Le budget : l’administration d’abord
| Pays | % budget aux profs | % budget à l’administration |
|---|---|---|
| France | 41% | 59% |
| Allemagne | 83% | 17% |
La France alloue moins de la moitié de son budget éducatif aux enseignants. Le reste finance une couche administrative sans lien direct avec la qualité de l’enseignement. (Source : Denis Payre)
Les profs : déclassement documenté
- Baisse du salaire réel des professeurs sur 20 ans (en euros constants)
- Champion du monde des classes chargées — parmi les effectifs élèves/classe les plus élevés d’Europe
- Temps de travail réel conséquent : la préparation de cours n’est pas comptée dans les heures officielles
- Les premières années d’enseignement sont particulièrement épuisantes
Source : Osons Causer — Profs - le grand déclassement
Dépense vs résultats : le découplage
- Les dépenses d’éducation par élève ont augmenté de 1980 à 2018 (en euros constants)

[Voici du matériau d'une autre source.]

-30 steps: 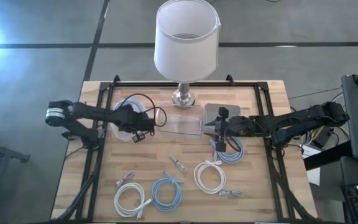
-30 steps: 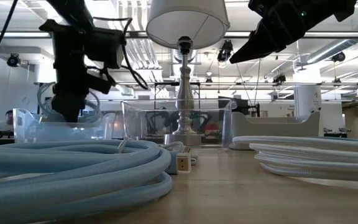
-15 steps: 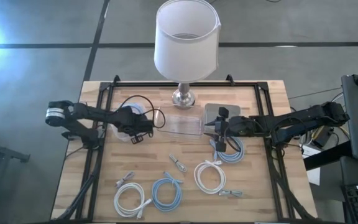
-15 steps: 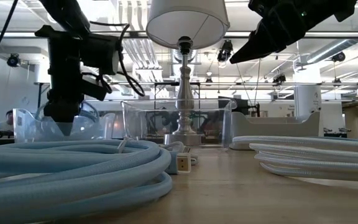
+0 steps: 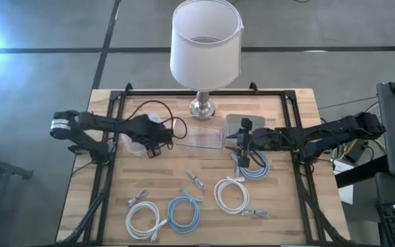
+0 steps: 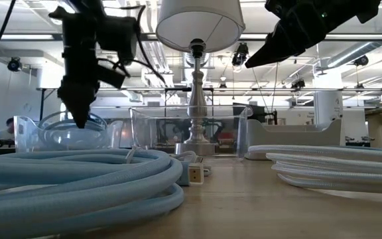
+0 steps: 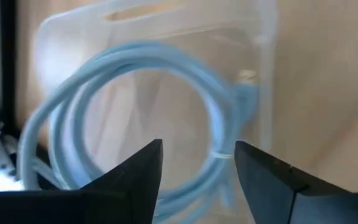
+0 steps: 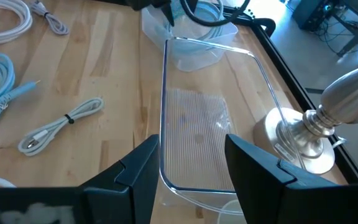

- Les résultats PISA de la France déclinent sur la même période
- Plus d’argent public va aux élèves du public qu’aux élèves du privé — pourtant le privé produit de meilleurs résultats avec moins de ressources
Le mécanisme causal
Un système fonctionnarisé sans concurrence et sans signal de prix obéit à une loi structurelle : il alloue les ressources à son maintien (couche administrative) plutôt qu’au service rendu (qualité pédagogique, attractivité du métier).
- Aucun élève ne peut “voter avec ses pieds” (monopole public quasi-total)
- Aucun prof ne peut être récompensé par le marché (grille de salaire uniforme)
- Aucun établissement ne fait faillite
Résultat : le budget croît, l’administration croît, les profs s’appauvrissent relativement, les classes s’alourdissent.
Ce n’est pas une faute individuelle des gestionnaires — c’est la conséquence logique de l’absence de mécanisme de prix dans un secteur monopolistique.
Ce que prédirait un libéral
Un marché éducatif avec concurrence et financement par la demande (bons scolaires, type Friedman) allouerait les ressources là où elles produisent de la valeur — chez les enseignants et dans la qualité pédagogique, pas dans l’administration.